Today, we are reviewing an AIO cooler from Arctic: the LIQUID FREEZER II 280. The series has been introduced on the 9th of December this year. Arctic is no “newbie” in the AIO segment of the mark... Core i9 9900K OC at 5000 MHz 1.35 volts




					www.guru3d.com


----------



## kapone32 (Oct 21, 2020)

urawzrd said:


> According to GamersNexus, arctic freezer ii 360mm and EK 360mm AIO are top contenders, but he didn't really seem to compare it to a lot of other brands that I heard some good things about.. (e.g. Alphacool Eisbaer 360 or Swiftech h360x, etc)...
> 
> Can anyone shed some light?
> Thank you


I can vouch for the Eisbear, especially the Aurora . Unfortunately Alphacool is not popular in English on Youtube. Watch the KitGuru review of the Eisbear Aurora. You don't need to change the fans and with a little effort you can add your GPU. There is also the fact that the rad and CPU block are copper.

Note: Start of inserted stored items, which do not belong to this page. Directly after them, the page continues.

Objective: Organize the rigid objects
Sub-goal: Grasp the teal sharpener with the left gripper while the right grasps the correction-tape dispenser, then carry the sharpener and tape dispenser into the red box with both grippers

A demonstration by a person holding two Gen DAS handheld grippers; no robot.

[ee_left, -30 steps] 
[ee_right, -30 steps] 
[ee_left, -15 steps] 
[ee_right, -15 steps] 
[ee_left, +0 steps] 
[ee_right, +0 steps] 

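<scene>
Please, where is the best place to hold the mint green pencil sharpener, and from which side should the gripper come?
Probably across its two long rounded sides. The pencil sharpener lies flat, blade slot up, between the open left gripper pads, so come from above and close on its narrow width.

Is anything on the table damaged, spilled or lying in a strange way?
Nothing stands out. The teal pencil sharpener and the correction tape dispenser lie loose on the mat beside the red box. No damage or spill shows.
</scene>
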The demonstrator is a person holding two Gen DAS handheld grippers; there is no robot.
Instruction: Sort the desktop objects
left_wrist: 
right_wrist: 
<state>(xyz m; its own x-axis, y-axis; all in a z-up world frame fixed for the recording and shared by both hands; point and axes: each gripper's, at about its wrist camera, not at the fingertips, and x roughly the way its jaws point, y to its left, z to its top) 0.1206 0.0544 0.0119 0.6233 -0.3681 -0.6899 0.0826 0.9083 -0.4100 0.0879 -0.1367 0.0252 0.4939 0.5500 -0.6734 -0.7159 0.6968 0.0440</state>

I started with 1 Eisbear and now have a few Alphacool products.


----------



## Th3pwn3r (Oct 21, 2020)

John Naylor said:


> 1.  If looking for quality reviews, youtube is best avoided.  reading PCPer and other text based articles and then making videos about what you read isn't all that informative.
> 
> 2.  A $50 air cooler will outperform almost every 2 x 120 AIO and many 3 x 120s on the market.
> 
> ...



I'm pretty sure Gamers Nexus is far more credible and knowledgeable than you and I put together. Not to mention the crazy testing they actually do and not just talk on forums.



tigger said:


> Maybe not a $50 one but a D15 would give them a run for their money imo



A D15 is $100 give or take. They also don't perform nearly as well.



FinneousPJ said:


> If you can fit a D15 in your case I really don't see the point in an AIO.



Because you lack knowledge. For starters COMPATIBILITY, those huge air coolers can really block ram among other things, then there's the sag that does/can/might happen over time. That's the scary one, I have a D15 installed and I should learn how to post pictures because that thing is sagging like a lead GPU would. There's also something called heat transfer/heat soak to consider.



Turmania said:


> I agree get a d15 if it fits, and you never have to worry about a cooler ever. I have nzxt x62rev2. Loving it, neber had a problem with it. But still next pc will be air cooled,jon rgb, no nore cable clutter. Just going simple.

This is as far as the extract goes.